[DATA EXTRACT]

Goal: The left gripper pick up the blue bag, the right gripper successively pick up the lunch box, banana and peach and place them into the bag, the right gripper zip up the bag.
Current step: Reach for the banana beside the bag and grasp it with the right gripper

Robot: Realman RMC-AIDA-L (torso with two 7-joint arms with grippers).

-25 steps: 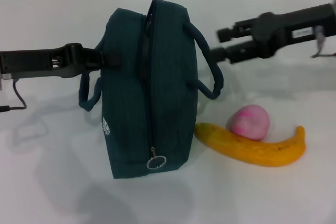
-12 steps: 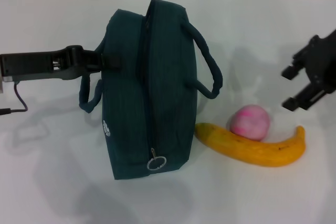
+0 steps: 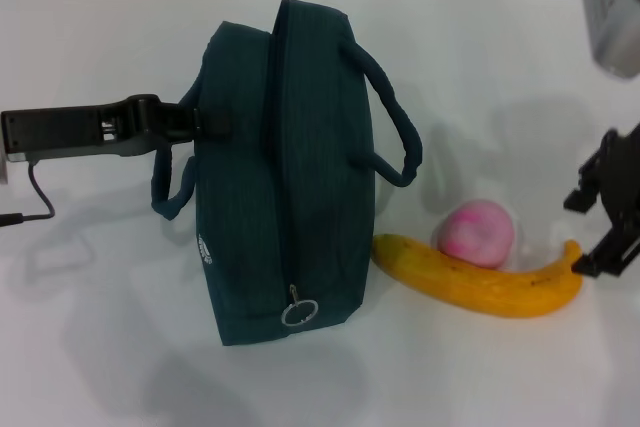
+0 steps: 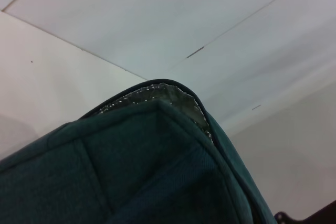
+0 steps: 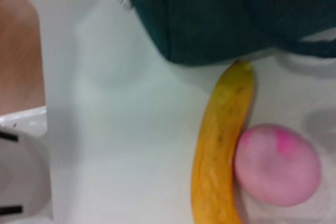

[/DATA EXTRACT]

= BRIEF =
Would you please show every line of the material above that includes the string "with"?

= ANSWER SPACE =
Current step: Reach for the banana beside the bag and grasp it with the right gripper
Robot: Realman RMC-AIDA-L (torso with two 7-joint arms with grippers).

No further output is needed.